Previous posts in this Blog discussed the recent Florida Supreme Court decision on the documentary stamp tax in the Crescent case. Documentary stamp tax (“doc stamps”) are important for Florida asset protection planning because this tax is potentially assessed whenever a person conveys property titled in his individual name into an asset protection entity wholly owned by the same transferor. The Florida Supreme Court held that no doc stamps are chargeable on the transfer of real estate owned free and clear to a wholly owned transferee with no monetary consideration. Where the property transferred is subject to a mortgage loan, doc stamps must be paid on the amount of the mortgage balance at time of transfer.
An article in the October issue of the Florida Bar Journal suggests a broader application of Crescent case holding. The article states that not only can doc stamps be avoided in liability protection transfers, but it is also possible to structure a sale for full value to an unrelated third party so that doc stamps are not imposed. Again, the plan assumes no mortgage on the property.

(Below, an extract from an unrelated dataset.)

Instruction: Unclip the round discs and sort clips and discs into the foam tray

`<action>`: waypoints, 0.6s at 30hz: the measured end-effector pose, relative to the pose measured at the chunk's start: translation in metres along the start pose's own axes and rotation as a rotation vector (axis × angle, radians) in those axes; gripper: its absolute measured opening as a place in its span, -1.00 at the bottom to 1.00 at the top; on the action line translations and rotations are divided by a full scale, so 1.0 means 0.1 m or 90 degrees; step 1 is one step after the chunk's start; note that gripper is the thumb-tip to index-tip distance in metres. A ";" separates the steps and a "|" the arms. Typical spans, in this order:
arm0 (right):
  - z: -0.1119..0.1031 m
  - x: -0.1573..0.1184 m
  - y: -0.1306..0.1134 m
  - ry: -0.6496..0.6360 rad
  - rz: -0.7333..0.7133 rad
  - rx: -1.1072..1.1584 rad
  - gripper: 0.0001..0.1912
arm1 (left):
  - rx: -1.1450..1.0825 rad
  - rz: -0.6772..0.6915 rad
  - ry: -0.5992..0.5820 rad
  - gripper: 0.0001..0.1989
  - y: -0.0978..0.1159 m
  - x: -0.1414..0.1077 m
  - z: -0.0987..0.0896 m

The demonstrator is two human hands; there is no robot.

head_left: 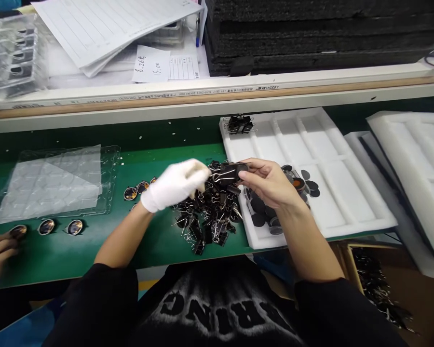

Here is the hypothetical plan suggested in the Journal article. Assume a seller and buyer enter into a sales contract to sell a property for $5 million. To avoid doc stamps, the parties structure the deal as follows: (1) Seller contributes the property to a wholly owned, single member limited liability company (no doc stamps under the Crescent ruling); (2) Seller sells all LLC membership interest to the buyer for $5 million (no doc stamps because its not a sale of real property; (3) Buyer dissolves his LLC and takes title to the property in his own name (again, no property transfers subject to doc stamps). The authors suggest that the Florida legislature may consider laws to close the tax loophole created by the Florida Supreme Court. Until that time, if ever, real estate owners and asset protection planners should keep in mind the Crescent decision and the suggestions in this article to minimize costs of real property transfers.